We liked the runner who brought the food and politely showed us the metal pans stacked under the condiments when we asked for plates. The server, meanwhile, took our order and my credit card and that was the extent of our interaction; she did her job. Tipsy Moose has had some staff turnover recently, I was told.
Tipsy Moose has the coolest brioche-style rolls. I was pleased to see mine was grilled, with a moose silhouette branded onto the top.
I ordered a brisket sandwich ($9.95), thinly sliced smoky beef topped with a sweet and tasty barbecue sauce I wished I had more of. I deconstructed it and discovered the flavorful, nicely fatty beef and tasted black pepper. The thin slices were a good idea because the meat was a bit chewy.

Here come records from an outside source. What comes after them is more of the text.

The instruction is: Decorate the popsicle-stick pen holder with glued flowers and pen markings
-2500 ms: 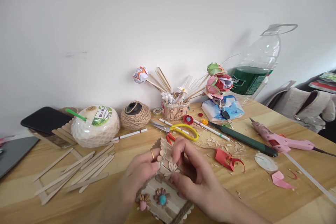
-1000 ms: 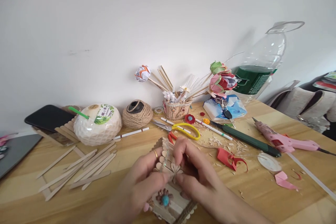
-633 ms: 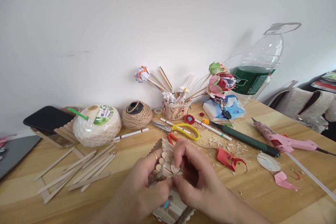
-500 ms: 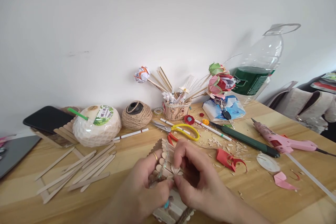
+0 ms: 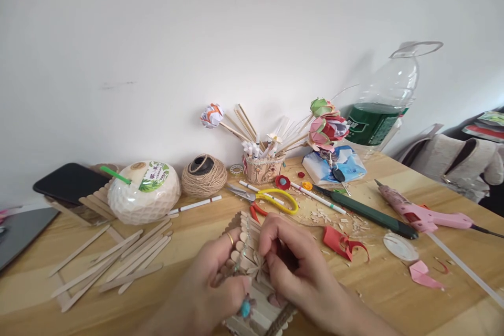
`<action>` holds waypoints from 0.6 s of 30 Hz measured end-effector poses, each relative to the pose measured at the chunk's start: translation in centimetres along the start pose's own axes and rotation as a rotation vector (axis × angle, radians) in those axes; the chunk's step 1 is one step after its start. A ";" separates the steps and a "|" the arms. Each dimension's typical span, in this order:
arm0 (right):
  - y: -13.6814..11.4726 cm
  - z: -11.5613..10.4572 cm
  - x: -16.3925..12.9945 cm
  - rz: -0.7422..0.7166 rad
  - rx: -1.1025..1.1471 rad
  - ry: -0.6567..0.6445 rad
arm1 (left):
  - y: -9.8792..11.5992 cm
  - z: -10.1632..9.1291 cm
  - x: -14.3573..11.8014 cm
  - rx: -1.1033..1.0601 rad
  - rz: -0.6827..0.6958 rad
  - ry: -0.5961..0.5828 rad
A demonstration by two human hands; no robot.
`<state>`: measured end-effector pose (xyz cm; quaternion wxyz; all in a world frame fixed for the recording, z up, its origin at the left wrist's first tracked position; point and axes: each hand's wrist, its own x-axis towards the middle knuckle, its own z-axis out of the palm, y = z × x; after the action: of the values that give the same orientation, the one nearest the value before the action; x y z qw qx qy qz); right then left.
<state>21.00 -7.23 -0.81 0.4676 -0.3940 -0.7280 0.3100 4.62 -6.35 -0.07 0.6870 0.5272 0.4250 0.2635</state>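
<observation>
Low in the middle of the view sits a small craft-stick house [image 5: 255,307] with rounded stick ends along its roof and a turquoise bead flower [image 5: 245,307] on its lower part. My left hand [image 5: 216,281] is closed round its left side, a ring on one finger, the thumb near the bead flower. On the roof lies a pale wooden petal flower [image 5: 258,265]. My right hand [image 5: 293,268] is closed in a pinch at this flower's right edge; its fingers hide part of it.
Loose craft sticks [image 5: 129,260] lie left, below a wrapped coconut [image 5: 144,191] and twine ball [image 5: 204,176]. Yellow-handled scissors [image 5: 275,200] lie just behind my hands. Rightward are red paper scraps [image 5: 337,242], a green cutter [image 5: 370,213] and a pink glue gun [image 5: 417,210].
My right thumb and finger have moved up and right on the petal flower, showing more of its petals. My left thumb has drawn back left from it. The view has shifted slightly.
</observation>
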 end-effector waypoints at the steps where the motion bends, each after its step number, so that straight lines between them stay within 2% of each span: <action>1: -0.1 -0.1 0.0 0.024 0.009 -0.008 | -0.3 -0.3 0.1 -0.021 0.004 -0.017; 2: -0.1 -0.2 0.0 0.046 0.018 -0.016 | -0.6 -0.5 0.2 -0.048 -0.006 -0.058; 5: -0.2 -0.3 -0.1 0.089 0.069 -0.021 | -1.1 -0.9 0.6 -0.091 -0.034 -0.073; 9: -0.1 -0.1 -0.2 0.072 0.157 0.004 | -0.5 -1.0 1.0 -0.085 0.020 -0.033; 12: 0.4 0.0 -0.2 0.116 0.315 0.029 | 0.1 -1.2 1.1 -0.049 0.079 -0.014; 15: 1.2 0.2 -0.2 0.173 0.507 0.115 | 0.3 -1.4 1.1 -0.026 0.059 0.025; 18: 1.2 0.2 0.0 0.159 0.517 0.154 | 0.3 -1.5 0.9 -0.008 0.028 0.076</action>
<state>21.18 -6.62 -1.90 0.5805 -0.3400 -0.5540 0.4904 3.77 -4.76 -0.14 0.6687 0.5197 0.4425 0.2948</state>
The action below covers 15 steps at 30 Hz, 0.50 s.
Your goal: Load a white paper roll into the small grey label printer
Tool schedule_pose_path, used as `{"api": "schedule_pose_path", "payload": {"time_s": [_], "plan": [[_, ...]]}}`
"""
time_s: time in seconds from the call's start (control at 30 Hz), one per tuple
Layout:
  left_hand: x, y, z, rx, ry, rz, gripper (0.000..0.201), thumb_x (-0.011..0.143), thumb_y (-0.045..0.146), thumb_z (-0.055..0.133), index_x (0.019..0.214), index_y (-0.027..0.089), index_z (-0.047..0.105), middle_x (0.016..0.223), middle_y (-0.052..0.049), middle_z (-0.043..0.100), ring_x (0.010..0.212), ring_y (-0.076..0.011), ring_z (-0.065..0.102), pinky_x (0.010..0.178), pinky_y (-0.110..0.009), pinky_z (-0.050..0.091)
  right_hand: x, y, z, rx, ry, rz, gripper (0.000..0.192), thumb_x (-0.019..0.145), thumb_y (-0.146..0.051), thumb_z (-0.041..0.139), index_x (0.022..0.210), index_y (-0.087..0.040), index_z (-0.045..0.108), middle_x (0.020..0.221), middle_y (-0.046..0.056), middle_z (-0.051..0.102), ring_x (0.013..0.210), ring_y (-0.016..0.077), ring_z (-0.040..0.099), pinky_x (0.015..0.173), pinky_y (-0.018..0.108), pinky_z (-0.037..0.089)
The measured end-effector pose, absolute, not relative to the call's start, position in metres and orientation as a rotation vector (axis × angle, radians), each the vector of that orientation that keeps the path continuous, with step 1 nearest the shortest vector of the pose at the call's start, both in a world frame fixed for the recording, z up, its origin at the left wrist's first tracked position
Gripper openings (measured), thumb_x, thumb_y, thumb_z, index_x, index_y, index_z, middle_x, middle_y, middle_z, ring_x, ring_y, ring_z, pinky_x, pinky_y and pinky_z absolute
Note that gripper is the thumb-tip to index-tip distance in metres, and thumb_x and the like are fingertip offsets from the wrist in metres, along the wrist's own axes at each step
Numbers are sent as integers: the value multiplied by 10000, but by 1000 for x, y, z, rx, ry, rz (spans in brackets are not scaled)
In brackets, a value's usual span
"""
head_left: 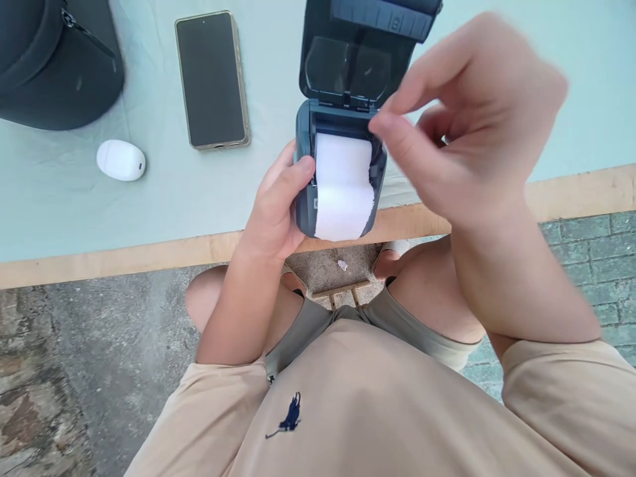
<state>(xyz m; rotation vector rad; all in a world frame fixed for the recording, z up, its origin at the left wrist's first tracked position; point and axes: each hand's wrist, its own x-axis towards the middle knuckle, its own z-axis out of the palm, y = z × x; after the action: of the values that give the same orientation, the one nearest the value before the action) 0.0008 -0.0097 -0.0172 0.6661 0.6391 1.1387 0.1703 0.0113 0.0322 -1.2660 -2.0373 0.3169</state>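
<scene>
A dark portable receipt printer is held at the table's near edge, its lid swung up and back. Inside lies a roll of white paper, whose torn end hangs over the printer's front. My left hand wraps the printer's left side, thumb on its rim. Above the printer's right side, my right hand is closed in a pinch, thumb and index fingertips together near the lid hinge. It is slightly blurred, and whatever the pinch holds, if anything, is too small to make out.
On the pale-covered table lie a smartphone and a white earbud case. A black zippered case stands at the far left. The wooden table edge runs before my lap. A white scrap lies on the ground.
</scene>
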Motion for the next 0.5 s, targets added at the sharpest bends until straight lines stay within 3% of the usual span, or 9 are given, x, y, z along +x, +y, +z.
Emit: {"api": "schedule_pose_path", "payload": {"time_s": [0.1,0.23,0.37,0.5], "plan": [[0,-9,-17,720,655,1103,228,867,250,514,1080,256,593,1077,-36,654,1256,-267,508,960,-384,507,169,13,31,-1395,-2390,261,157,819,-286,507,938,-251,602,850,-43,645,633,66,497,563,241,327],[-1,-8,-20,783,688,1075,288,831,320,571,1112,253,581,1084,-45,652,1236,-304,521,840,-373,540,162,11,38,-1738,-2592,162,316,839,-391,440,1143,-349,512,915,-39,661,728,144,538,556,261,204],[-3,-7,-23,785,712,1041,311,804,365,611,1094,264,566,1060,-43,654,1223,-310,523,828,-380,541,157,11,43,-1820,-2589,239,338,805,-382,491,1139,-329,514,921,-15,655,750,162,553,573,275,232],[-4,-7,-27,743,687,1090,310,815,347,608,1104,259,542,1081,-33,657,1261,-288,493,979,-407,492,165,10,49,-1492,-2370,516,295,731,-232,585,1023,-265,559,977,-31,627,722,83,544,545,239,325]]}}
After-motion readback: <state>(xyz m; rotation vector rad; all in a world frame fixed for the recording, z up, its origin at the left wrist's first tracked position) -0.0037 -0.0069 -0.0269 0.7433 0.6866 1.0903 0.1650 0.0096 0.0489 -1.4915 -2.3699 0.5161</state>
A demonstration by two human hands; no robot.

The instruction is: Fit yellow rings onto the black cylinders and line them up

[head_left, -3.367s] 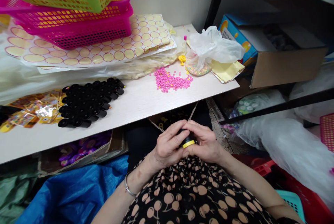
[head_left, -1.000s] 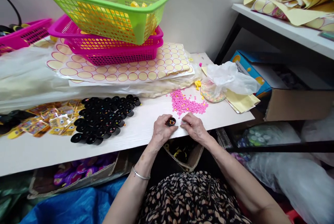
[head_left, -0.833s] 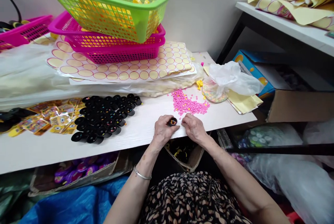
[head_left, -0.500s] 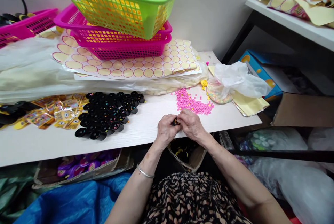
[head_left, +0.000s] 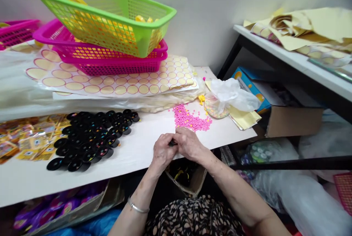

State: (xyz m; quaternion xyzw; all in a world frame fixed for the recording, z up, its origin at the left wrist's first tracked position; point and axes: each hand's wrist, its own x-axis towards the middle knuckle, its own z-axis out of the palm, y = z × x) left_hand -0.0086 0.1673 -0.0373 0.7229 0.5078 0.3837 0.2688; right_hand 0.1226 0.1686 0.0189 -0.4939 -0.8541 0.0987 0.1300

Fresh coleslaw with corn topped the meat, and a tasty dill pickle and pile of Cape Cod-style chips rounded out the meal.
Their homemade black bean veggie burger with tasty Southwest-style seasonings had a nice kick of heat. The burger looked like whole and mashed black beans combined with some kind of binder, patted into shape and baked, and it was a generous serving. The lettuce and red onion were fresh and attractive, but even with a generous amount of ketchup, Patrice didn’t want to eat much of it.
After reading several recipes for black bean burgers online that suggested Tipsy Moose has the right idea, even with a grilled brioche bun and fresh lettuce and red onion, it just didn’t look appealing or taste that good. A plus: it wasn’t mushy, a common problem.
Patrice summed it up: “I wouldn’t go out of my way for another.”
The tab for our meal came to $34.85 before tax and tip.
By this time, the tables on the porch were all filled with couples and groups of friends, all looking like they were having a great time. I examined everyone else’s plates on my way out, and didn’t see anything I’d order next time. Nothing looked bad, but nothing caught my eye.
My comments are a drop of acid in the bucket of goodwill of the many folks who friended The Moose. There’s a reason they love it, be it congeniality or the extensive beer list, but on that day I didn’t see what it was.
The parking space that was so convenient and easy to pull into could only be exited by backing directly into traffic. The light changed a few times before someone took pity on me.
I am greatly outnumbered in my opinion of The Moose. Good for them, but nothing I saw or tasted gave me any reason to want to go back.
The Tipsy Moose
WHERE: 185 Old Loudon Road, Latham, 518-631-4444, tipsymoosetavern.com
WHEN: 11:30 a.m. to 10 p.m. Monday to Friday, 10 a.m. to 10 p.m. Saturday and Sunday
HOW MUCH: $34.85 for food, before tax and tip
MORE INFO: Credit cards: Master Card, Visa, American Express, Discover. Parking in small restaurant lot and at 175 Old Loudon Road. Accommodations made for children’s meals.